The people of Chicago were curios about the camp and its prisoners. An observatory tower was built just outside the prison gate for onlookers to look at the prisoners, for 10 cents per person. The spectators would go to the top of the tower where, with the aid of spy or field glasses, they could look down upon the camp.

Prisoners and nearby residents helping the camp accumulated enough books to set up a prison library system.

Worst of all was the lack of stoves in the prisoners barracks. All the barracks were greatly in need of repair. Only 3 water hydrants were provided to supply fresh water for the entire camp.

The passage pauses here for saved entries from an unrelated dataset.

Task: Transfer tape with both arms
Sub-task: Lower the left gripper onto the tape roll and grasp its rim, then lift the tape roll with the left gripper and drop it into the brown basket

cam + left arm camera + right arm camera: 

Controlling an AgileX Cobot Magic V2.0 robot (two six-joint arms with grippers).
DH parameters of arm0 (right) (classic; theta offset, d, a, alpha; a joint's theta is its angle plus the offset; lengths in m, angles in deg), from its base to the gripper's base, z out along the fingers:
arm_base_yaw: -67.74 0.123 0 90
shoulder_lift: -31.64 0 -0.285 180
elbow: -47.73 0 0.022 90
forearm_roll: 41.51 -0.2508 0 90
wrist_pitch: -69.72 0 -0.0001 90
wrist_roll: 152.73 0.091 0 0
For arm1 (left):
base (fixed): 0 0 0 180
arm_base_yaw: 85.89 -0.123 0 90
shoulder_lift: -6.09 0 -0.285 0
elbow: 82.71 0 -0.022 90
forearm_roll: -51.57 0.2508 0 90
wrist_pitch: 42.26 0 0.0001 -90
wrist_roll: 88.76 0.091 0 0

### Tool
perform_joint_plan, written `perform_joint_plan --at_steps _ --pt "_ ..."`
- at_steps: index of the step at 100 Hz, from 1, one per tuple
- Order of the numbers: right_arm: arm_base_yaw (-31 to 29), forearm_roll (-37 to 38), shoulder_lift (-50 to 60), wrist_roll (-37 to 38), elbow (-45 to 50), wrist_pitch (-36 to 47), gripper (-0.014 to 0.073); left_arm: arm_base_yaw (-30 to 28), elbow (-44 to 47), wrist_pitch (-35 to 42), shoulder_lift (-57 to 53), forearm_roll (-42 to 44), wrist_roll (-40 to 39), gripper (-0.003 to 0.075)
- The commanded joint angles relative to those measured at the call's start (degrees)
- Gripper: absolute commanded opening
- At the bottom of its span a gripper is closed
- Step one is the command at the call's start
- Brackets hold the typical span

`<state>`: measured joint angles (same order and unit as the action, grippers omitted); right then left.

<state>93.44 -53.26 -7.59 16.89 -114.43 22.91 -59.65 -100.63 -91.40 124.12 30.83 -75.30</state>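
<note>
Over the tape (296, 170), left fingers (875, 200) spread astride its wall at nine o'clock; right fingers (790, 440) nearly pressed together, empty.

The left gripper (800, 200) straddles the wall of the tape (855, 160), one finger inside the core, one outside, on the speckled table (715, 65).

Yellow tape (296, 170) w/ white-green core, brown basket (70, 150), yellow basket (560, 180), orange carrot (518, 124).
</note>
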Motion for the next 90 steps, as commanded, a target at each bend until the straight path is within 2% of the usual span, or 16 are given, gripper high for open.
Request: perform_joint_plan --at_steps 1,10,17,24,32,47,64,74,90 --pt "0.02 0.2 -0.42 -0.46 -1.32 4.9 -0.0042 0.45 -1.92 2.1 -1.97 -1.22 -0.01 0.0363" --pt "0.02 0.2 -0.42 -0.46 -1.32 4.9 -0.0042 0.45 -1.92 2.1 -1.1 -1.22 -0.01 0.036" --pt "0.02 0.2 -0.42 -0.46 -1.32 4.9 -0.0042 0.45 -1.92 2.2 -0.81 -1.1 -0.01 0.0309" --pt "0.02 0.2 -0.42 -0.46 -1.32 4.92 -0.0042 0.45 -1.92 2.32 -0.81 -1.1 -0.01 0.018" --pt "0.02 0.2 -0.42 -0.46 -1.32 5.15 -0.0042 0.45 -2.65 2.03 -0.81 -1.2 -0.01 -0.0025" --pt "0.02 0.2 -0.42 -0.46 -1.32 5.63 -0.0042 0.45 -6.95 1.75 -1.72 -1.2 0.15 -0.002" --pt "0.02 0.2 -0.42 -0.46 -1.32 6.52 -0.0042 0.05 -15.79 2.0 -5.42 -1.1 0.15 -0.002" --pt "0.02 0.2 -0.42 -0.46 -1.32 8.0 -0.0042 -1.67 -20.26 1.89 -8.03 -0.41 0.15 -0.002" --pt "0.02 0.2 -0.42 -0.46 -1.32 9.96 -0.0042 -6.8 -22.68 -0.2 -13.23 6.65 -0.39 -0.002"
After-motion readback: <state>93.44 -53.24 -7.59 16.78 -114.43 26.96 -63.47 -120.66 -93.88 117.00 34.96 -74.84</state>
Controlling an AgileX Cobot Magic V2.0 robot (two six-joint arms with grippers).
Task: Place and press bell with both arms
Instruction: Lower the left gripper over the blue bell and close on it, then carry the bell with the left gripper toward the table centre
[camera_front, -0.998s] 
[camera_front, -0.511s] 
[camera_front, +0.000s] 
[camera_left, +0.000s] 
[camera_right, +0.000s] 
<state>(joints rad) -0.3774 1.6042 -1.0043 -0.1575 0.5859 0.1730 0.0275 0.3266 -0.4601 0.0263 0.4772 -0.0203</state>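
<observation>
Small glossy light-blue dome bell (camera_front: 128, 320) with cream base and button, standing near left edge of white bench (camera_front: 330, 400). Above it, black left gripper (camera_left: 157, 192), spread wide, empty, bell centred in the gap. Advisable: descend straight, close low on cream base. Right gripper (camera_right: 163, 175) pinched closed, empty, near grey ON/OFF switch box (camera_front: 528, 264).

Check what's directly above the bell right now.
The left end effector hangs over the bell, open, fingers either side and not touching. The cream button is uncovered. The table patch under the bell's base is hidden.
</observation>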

The camp was having escape problems just like any other major prison. When the camp was first opened, many escapes occured when a prisoner darkened his hands and face with charcoal or some other substance and walked out the front gate with other black prison laborers. The use of black loborers was soon ended after this was found out. Tunneling out of prison was the most popular way of escaping. Camp Douglas was one of many camps to to be involved in major Confederate plots to release all of the prisoners.

Captured escapees were put in a place of close confinement, called the lockup cell. The lockup was a room 18 sq. feet large. It was lit by one closely barred 18x8 inch window about 6 feet above the floor. The only entry into the room was by a hatch about 20 sq. inches in the ceiling. The floor was constantly damp, and an intolorable stench radiated from the sink in the corner of the room.

In late 1864, many political prisoners from the surrounding counties were added to the camp upon the discovery of several plots to release prisoners. By then, the camp had a prisoner population of 12,082. During the next 2 months, the camp continued to hold ovewr 11,000 prisoners. During the war, over 18,000 prisoners were held at the camp.